Sadly, pocket J’s were no good at this table either.  A King-high flop ensured that my $50 continuation bet was more money in the local’s pockets.  After a couple of hours, I was hovering around my initial buy-in, but getting more comfortable all the while.

Then it came.

****

All the while the Ronin is lying in his own blood, arms severed and barely conscious, he’s still focused.  In fact, he’s so focused that he’s able to use telekinesis to repair his arms and over time regains enough composure to walk back to the place of his beating and re-challenge his tormentors.  He’s learned from his previous battle and this time, he will not lose.

****

I’m on the button and I find AK of spades.  Two people limp and the button raises to $30.  I come along for the ride as do the two limpers.  I could have re-raised here, but I’m out of position and perhaps a smooth call will add some uncertainty to my holding.

The flop is K32.  Rainbow.  I check.

(“I get fancy and check the flop”)

Both limpers check and the pre-flop raiser comes out firing for $60.  I come out with a check raise and make it $160 to go.  Both limpers fold and the button pauses.

(”I immediately check-raise it to $50 and the guy pauses. I know I'm good here.”)

The button is a good player.  He’ has close to $2000 in front of him.  But he’s paused.  He’s at least thinking about my check-raise and what it means.  He’s paused and stacking chips.  First he makes one stack of the $100 required to call me.  Then he makes a second stack of $100 and looks at me.  I look back, calmly.  In my mind, if he re-raises, I’m pushing.  His pause told me everything I needed to know.  Finally, he simply calls.

The turn is a rag.

“I’m all in.”

(“The turn is a K and I put him all-in. More pausing, more hesitation. Finally he calls.”)  

But here the script goes astray and changes course.  He insta-calls.  Now I’m very confused and dare I say it, a little bit scared.  I’m pretty sure my testicles have crawled back into my body cavity.  At The Palms, cards are not turned over immediately, so at this point; I do not know what my opponent has.  The river is dealt and it’s a Jack.  Was that a good card for me?  A bad one?  With some bit of resignation in my voice, I flip over my AK and say “Kings, Ace-kicker.”

The button slowly flips one card.  It’s a King.

I don’t move, but I’m thinking to myself “Do not slow roll me, because if you do, I will hurt you.”

****

By the end of the encounter, the gang leaders who originally nearly destroyed the Ronin are no more.  But what of my Vegas demons?  Only the turn of one single card would determine my fortune.  Regardless of the outcome, I had my chance and I took it.  I played the hand the best I could and just like at Mandalay Bay, I shouldn’t put too much value in the results.

****

But I’m human, and the results do matter to me, perhaps more than they should.  I never got to see the button’s second card.  He mucked it.  I can only assume he had KQ and lost a kicker battle.  When the dealer made the pot right, I gathered an insane amount of $5 and $1 chips.

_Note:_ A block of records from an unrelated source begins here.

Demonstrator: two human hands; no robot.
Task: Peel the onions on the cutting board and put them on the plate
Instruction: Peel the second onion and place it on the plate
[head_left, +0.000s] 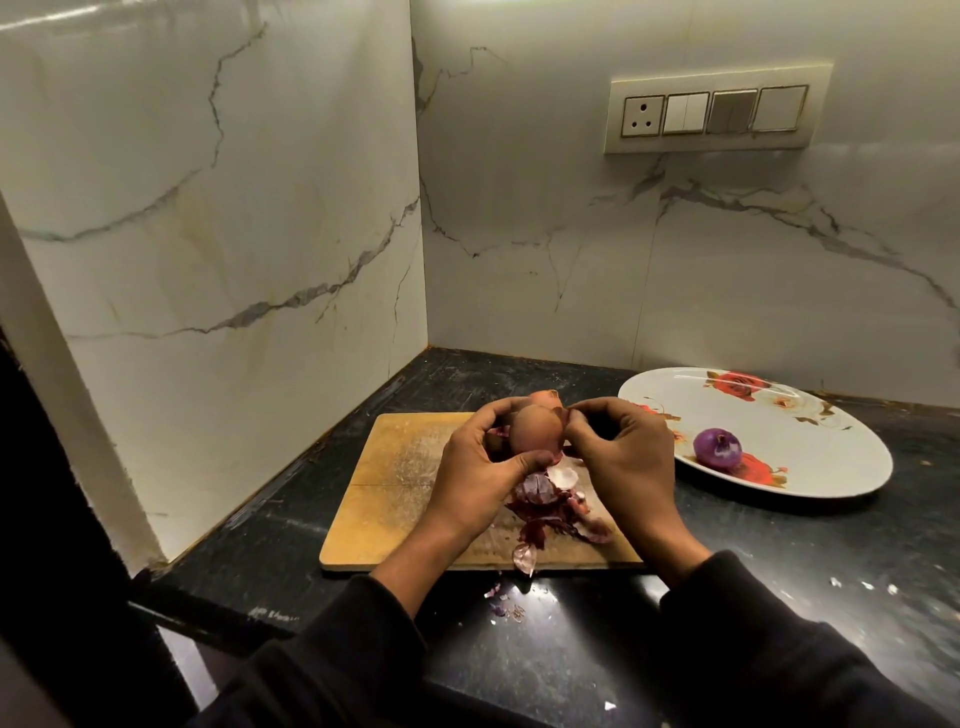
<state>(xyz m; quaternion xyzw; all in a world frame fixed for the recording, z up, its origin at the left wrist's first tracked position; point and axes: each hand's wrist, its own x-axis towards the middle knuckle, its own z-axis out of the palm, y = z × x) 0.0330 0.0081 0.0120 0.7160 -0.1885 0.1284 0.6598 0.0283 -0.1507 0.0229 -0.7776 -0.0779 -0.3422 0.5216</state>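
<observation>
Two marble walls (218, 208) corner a black counter (779, 597) bearing one plate (810, 467)

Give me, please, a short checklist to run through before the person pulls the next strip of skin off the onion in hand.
1. Onion gripped firmly by left hand: ok.
2. Right hand pinching a skin flap at the onion's top: ok.
3. Onion held over the cutting board so skins land there: ok.
4. Peel pile kept on the board: not ok, bits lie on the counter.
5. Plate has room beside the peeled onion: ok.
6. Further onion behind the hands unpeeled: cannot tell.
</observation>
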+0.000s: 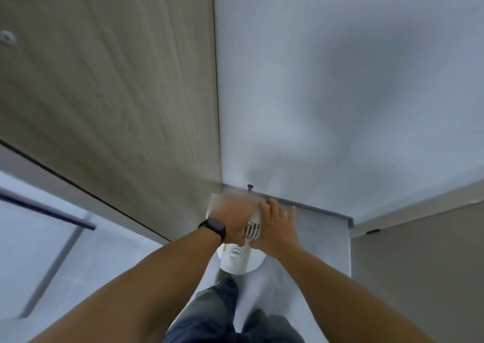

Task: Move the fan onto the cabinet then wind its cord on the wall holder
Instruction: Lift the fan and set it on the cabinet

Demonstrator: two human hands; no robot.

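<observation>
My left hand, a dark watch on its wrist, lies over the white fan; its fingers are blurred, so I cannot tell their grip. My right hand presses straight fingers on the fan's other side, near the cabinet top's back-left corner.

- Covering most of the white fan with both hands, leaving only its round base and a vented patch showing.
- Blurring the left hand with motion, so its grip cannot be told.
- Cutting off both forearms and the trouser legs at the bottom edge.
</observation>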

The final tally was $758.  Biggest. Pot. Ever.

And no small bit of redemption.

****

I left the poker room not soon after.  I had completed my own personal quest to redeem myself at the Vegas no limit poker tables.  Later in the weekend, I’d learn that the Wednesday afternoon game at the Palms is filled with local sharks and full time players who feast off the likes of me.  Part of me knows that this single session is no great indicator of my relative skill compared to them.  But part of me also knows that I went to battle with some of the best players I’d ever played with, stood toe to toe, and for at least one short while came out on top.

I can’t describe how good it felt.  I can’t tell you why I also felt it was something I had to do by myself.  It just was.